* **WHAT YOU WILL DO**
All lines in the material below that hold "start" should be found and copied.

* **INFORMATION SUPPLIED**
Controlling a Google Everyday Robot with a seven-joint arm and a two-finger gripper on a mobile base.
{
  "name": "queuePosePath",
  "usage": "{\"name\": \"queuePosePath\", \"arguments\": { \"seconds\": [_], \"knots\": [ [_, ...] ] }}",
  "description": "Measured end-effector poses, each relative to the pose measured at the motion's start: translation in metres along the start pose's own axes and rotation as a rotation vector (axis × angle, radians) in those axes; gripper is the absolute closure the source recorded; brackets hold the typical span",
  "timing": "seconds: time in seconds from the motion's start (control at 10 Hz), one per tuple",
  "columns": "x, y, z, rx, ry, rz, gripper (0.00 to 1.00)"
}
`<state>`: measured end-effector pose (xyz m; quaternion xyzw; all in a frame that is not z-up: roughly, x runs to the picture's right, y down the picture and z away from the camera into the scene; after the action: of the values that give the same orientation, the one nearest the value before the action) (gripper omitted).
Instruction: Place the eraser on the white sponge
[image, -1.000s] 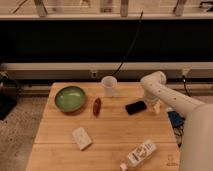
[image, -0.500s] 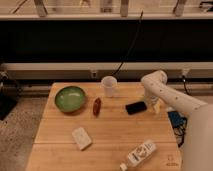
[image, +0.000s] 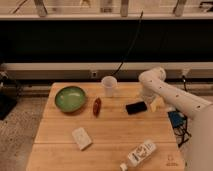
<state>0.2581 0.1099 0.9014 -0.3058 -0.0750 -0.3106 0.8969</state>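
The eraser (image: 136, 107) is a small flat black block lying on the wooden table (image: 115, 130), right of centre. The white sponge (image: 81, 138) lies on the table at the lower left, well apart from the eraser. My gripper (image: 153, 104) hangs from the white arm (image: 170, 92) at the table's right side, just to the right of the eraser and close above the tabletop.
A green bowl (image: 70, 98) stands at the table's back left. A reddish-brown oval object (image: 97, 106) lies beside it. A translucent white cup (image: 109, 85) stands at the back centre. A white labelled bottle (image: 137, 155) lies near the front edge.
The arm has shifted slightly, with the gripper staying beside the eraser. The eraser, sponge and other objects have not moved.
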Motion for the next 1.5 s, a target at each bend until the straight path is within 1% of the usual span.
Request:
{"name": "queuePosePath", "arguments": {
  "seconds": [0.2, 0.5, 0.7, 1.0, 1.2, 1.3, 1.4, 1.5],
  "knots": [
    [-0.003, -0.002, 0.003, -0.003, -0.016, 0.030, 0.20],
    [-0.014, -0.004, 0.009, -0.006, -0.061, 0.083, 0.20],
    [-0.025, -0.004, 0.011, -0.002, -0.092, 0.093, 0.20],
    [-0.034, -0.004, 0.018, 0.001, -0.138, 0.097, 0.20],
    [-0.038, -0.007, 0.022, -0.002, -0.144, 0.089, 0.21],
    [-0.038, -0.009, 0.023, -0.003, -0.143, 0.084, 0.27],
    [-0.040, -0.010, 0.024, -0.005, -0.142, 0.076, 0.39],
    [-0.039, -0.011, 0.022, -0.003, -0.138, 0.070, 0.49]
  ]
}}
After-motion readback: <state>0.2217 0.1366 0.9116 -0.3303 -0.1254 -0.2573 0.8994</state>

* **ANSWER BOX**
  "description": "Measured end-effector poses, each relative to the pose measured at the motion's start: translation in metres along the start pose's own axes and rotation as a rotation vector (axis × angle, radians) in those axes; gripper is the absolute closure the source recorded; brackets hold the typical span",
  "timing": "seconds: time in seconds from the motion's start (control at 10 Hz), one per tuple",

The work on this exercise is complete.